Modern science has once again seemed to turn science fiction into a reality. A medical research team from Tsinghua University in Beijing have released information about the promising use of liquid metal to form a bridge between the two ends of a severed nerve, resembling something out of the 1991 sci-fi movie 'Terminator 2'.
When a nerve is severed, the muscle at the end of the nerve becomes disconnected from the brain and thus cannot be moved; this leads to atrophy where the muscle wastes away from not being used. In order to prevent this, a method is needed to bridge the gap between the cut ends of the nerve to sustain functionality whilst the nerve heals and repairs itself. Doctors typically use something known as Ringer's solution, a solution of salts that mimics body fluids, to bridge the gap.
Nerves heal at a slow rate, about 1 mm per day, meaning that some cases can take years to re-knit and heal. Whilst Ringer's solution does work, there is still risk of muscle degradation due to the slow healing process and the solution is not as conductive as the nerve used to be.
Jing Liu at Tsinghua University along with other researchers say they’ve reconnected severed nerves using liquid metal for the first time and that it dramatically outperforms Ringer's solution.
MIT Technology Review reports, "Biomedical engineers have been eyeing the liquid metal alloy gallium-indium-selenium for some time (67 percent Ga, 20.5 percent In and 12.5 percent Se by volume). This material is liquid at body temperature and is thought to be entirely benign. Consequently, they have been studying various ways of using it inside the body, such as for imaging."
[Image Source: Cornell]
Jing and the team applied a pulse to nerves connected to the leg of a bullfrog and measured the signal that reached the calf muscle, which was responsible for its contraction. They then cut the nerves and put the severed ends into the ends of a tube filled with either liquid metal or Ringer's solution. Results showed that the signals that passed through the Ringer's solution were severely weakened whereas the signals passing through the liquid metal stayed consistently powerful.

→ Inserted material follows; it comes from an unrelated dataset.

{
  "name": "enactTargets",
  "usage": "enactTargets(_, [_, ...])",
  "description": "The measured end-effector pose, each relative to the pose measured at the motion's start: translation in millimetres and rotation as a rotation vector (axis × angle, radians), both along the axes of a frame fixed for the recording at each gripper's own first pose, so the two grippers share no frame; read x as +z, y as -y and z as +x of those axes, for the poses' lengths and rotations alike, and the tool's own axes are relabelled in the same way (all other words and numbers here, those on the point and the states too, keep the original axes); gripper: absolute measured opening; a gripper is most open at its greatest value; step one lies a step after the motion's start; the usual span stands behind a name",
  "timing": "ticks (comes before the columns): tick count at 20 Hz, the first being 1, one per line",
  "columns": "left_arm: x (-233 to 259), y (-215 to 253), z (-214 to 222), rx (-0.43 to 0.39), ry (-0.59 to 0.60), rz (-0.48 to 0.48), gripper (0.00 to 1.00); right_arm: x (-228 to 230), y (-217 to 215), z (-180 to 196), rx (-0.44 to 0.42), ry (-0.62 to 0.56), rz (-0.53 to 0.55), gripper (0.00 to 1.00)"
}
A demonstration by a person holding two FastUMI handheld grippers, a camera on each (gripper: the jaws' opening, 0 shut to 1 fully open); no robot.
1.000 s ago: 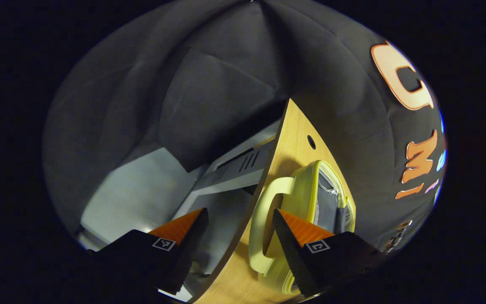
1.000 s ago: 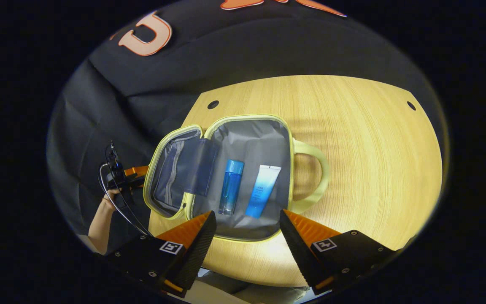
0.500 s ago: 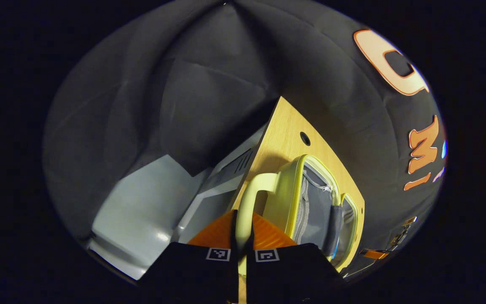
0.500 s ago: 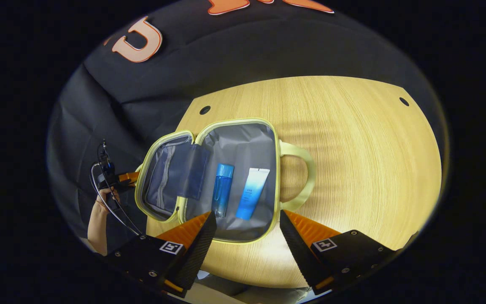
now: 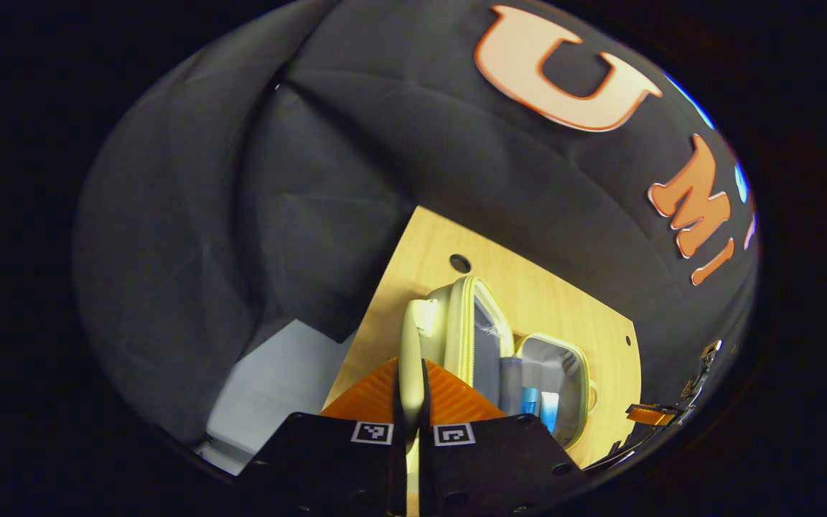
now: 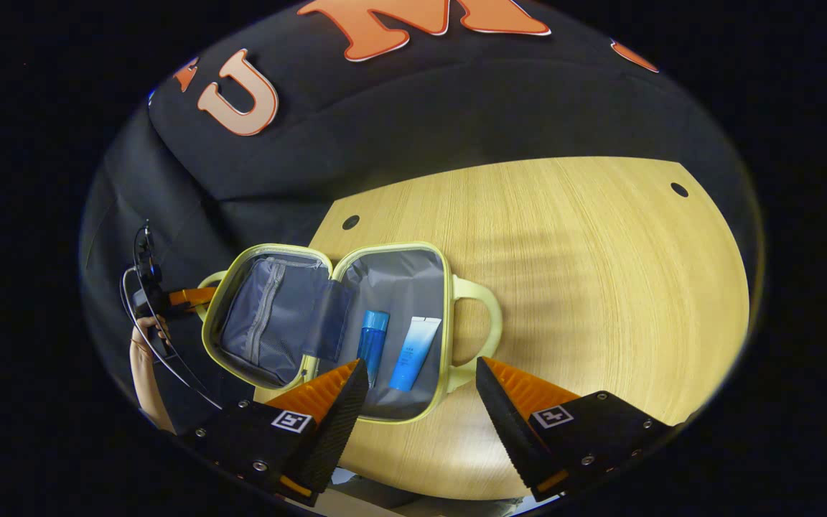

"Ringer's Solution could not be competitive with the liquid metal in the performance as functional recovery channel," reads the summary of the research, which cites "favorable fluidity, super compliance, and high electrical conductivity" among the advantages.
Once the nerve has fully healed, the liquid metal that shows up in x-rays can be easily removed with a microsyringe.
The potential is great and its benefits are obviously worth further investigation but many questions remain unanswered. Will the liquid metal prevent nerve regeneration? How much muscle function can be preserved via this method? How well would a human body accept a metal intruder? Recent success with metal plates being used to protect skulls however may offer a leading light on that last question.